**WHAT THIS TASK INVOLVES:** The whole listing below is to be copied exactly, with every picture left out.

**DATA BLOCK:**
+--

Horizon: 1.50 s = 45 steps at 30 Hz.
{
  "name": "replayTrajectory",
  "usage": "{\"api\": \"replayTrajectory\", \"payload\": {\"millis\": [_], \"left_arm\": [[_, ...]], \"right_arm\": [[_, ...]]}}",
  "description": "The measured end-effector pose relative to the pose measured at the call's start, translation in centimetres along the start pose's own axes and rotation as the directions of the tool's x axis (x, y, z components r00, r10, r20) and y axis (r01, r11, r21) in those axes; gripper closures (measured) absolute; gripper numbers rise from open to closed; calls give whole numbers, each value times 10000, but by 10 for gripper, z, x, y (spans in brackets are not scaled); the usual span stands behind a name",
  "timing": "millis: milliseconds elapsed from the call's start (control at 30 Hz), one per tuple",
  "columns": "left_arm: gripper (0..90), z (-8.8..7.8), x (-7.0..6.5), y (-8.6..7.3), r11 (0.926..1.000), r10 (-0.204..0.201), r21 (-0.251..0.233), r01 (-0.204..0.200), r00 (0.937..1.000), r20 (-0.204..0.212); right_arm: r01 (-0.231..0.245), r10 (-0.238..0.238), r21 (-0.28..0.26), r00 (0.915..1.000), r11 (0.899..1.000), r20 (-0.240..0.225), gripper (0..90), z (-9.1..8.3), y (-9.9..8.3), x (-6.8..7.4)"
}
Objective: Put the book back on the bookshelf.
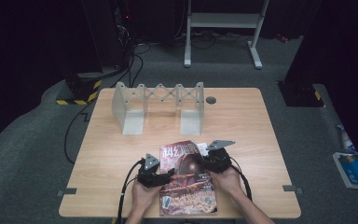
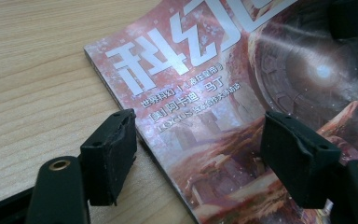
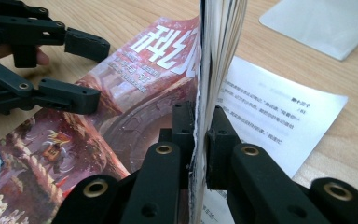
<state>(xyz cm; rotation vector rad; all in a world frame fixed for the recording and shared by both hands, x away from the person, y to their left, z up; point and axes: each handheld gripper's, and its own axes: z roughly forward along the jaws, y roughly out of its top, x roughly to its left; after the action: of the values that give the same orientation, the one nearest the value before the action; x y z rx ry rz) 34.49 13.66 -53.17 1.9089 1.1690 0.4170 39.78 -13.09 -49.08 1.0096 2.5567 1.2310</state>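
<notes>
A magazine (image 1: 186,182) with a reddish cover and large white characters lies at the table's near edge. My right gripper (image 1: 204,163) is shut on the cover and a sheaf of pages at the magazine's right edge. In the right gripper view these pages (image 3: 219,42) stand upright between the jaws of the right gripper (image 3: 200,126), and a white printed page (image 3: 279,116) lies flat beside them. My left gripper (image 2: 200,140) is open at the spine side. One jaw is over bare wood, the other over the cover (image 2: 223,93). The left gripper (image 3: 98,72) also appears across the magazine.
A grey expandable book rack (image 1: 158,107) stands behind the magazine at mid-table; its base plate (image 3: 326,23) lies close beyond the printed page. A round grommet (image 1: 210,100) sits at the back. A white frame (image 1: 223,28) and a blue packet (image 1: 354,170) are on the floor.
</notes>
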Motion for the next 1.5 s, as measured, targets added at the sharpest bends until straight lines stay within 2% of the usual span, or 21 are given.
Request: {"api": "replayTrajectory", "payload": {"millis": [433,633,767,1033,1300,1500], "left_arm": [[184,0,5,0,9979,-618,-154,627,9967,520],[179,0,6,0,9972,-711,-182,723,9956,609],[166,0,7,0,9969,-748,-179,763,9946,724],[130,-1,8,0,9955,-878,-249,915,9886,1223],[111,-2,11,-1,9930,-1052,-362,1120,9823,1548],[162,-6,13,-2,9909,-1263,-258,1320,9793,1581]], "right_arm": [[315,-328,-430,9990,9986,-297,859,-10,1,6],[477,-503,-583,9978,9972,-441,859,-14,1,9],[377,-428,-789,9970,9962,-642,860,-18,1,10],[708,-814,-1171,9927,9906,-887,860,-25,2,14],[975,-1138,-1405,9870,9853,-1132,861,-27,5,20],[914,-1073,-1335,9873,9868,-1170,860,-25,5,17]]}}
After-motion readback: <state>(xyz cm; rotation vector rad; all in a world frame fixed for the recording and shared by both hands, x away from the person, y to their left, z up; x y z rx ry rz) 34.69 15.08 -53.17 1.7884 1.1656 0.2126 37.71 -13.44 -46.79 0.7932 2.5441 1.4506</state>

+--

**ANSWER TO THIS PROBLEM:**
Horizon: 1.50 s = 45 steps at 30 Hz.
{
  "name": "replayTrajectory",
  "usage": "{\"api\": \"replayTrajectory\", \"payload\": {\"millis\": [_], \"left_arm\": [[_, ...]], \"right_arm\": [[_, ...]]}}",
  "description": "The measured end-effector pose relative to the pose measured at the call's start, translation in centimetres along the start pose's own axes and rotation as the directions of the tool's x axis (x, y, z components r00, r10, r20) and y axis (r01, r11, r21) in those axes; gripper closures (measured) absolute; gripper numbers rise from open to closed; calls give whole numbers, each value times 10000, but by 10 for gripper, z, x, y (spans in brackets are not scaled); the usual span stands behind a name",
  "timing": "millis: milliseconds elapsed from the call's start (control at 30 Hz), one per tuple",
  "columns": "left_arm: gripper (0..90), z (-8.8..7.8), x (-7.0..6.5), y (-8.6..7.3), r11 (0.926..1.000), r10 (-0.204..0.201), r21 (-0.251..0.233), r01 (-0.204..0.200), r00 (0.937..1.000), r20 (-0.204..0.212); right_arm: r01 (-0.231..0.245), r10 (-0.238..0.238), r21 (-0.28..0.26), r00 (0.915..1.000), r11 (0.899..1.000), r20 (-0.240..0.225), gripper (0..90), z (-9.1..8.3), y (-9.9..8.3), x (-6.8..7.4)"
}
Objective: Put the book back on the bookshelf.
<state>(xyz cm; rotation vector rad; all in a world frame fixed for the recording and shared by both hands, x away from the person, y to their left, z up; point and axes: each handheld gripper's, and its own axes: z roughly forward along the jaws, y roughly out of its top, x roughly to its left; after the action: of the values that give the same orientation, the one nearest the value before the action; x y z rx ry rz) 34.49 13.66 -53.17 1.9089 1.1690 0.4170 39.78 -13.09 -49.08 1.0096 2.5567 1.2310</state>
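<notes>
A magazine (image 1: 186,182) with a reddish cover and large white characters lies at the table's near edge. My right gripper (image 1: 204,163) is shut on the cover and a sheaf of pages at the magazine's right edge. In the right gripper view these pages (image 3: 219,42) stand upright between the jaws of the right gripper (image 3: 200,126), and a white printed page (image 3: 279,116) lies flat beside them. My left gripper (image 2: 200,140) is open at the spine side. One jaw is over bare wood, the other over the cover (image 2: 223,93). The left gripper (image 3: 98,72) also appears across the magazine.
A grey expandable book rack (image 1: 158,107) stands behind the magazine at mid-table; its base plate (image 3: 326,23) lies close beyond the printed page. A round grommet (image 1: 210,100) sits at the back. A white frame (image 1: 223,28) and a blue packet (image 1: 354,170) are on the floor.
</notes>
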Motion for the next 1.5 s, as measured, targets added at the sharpest bends until straight lines stay within 2% of the usual span, or 21 are given.
Request: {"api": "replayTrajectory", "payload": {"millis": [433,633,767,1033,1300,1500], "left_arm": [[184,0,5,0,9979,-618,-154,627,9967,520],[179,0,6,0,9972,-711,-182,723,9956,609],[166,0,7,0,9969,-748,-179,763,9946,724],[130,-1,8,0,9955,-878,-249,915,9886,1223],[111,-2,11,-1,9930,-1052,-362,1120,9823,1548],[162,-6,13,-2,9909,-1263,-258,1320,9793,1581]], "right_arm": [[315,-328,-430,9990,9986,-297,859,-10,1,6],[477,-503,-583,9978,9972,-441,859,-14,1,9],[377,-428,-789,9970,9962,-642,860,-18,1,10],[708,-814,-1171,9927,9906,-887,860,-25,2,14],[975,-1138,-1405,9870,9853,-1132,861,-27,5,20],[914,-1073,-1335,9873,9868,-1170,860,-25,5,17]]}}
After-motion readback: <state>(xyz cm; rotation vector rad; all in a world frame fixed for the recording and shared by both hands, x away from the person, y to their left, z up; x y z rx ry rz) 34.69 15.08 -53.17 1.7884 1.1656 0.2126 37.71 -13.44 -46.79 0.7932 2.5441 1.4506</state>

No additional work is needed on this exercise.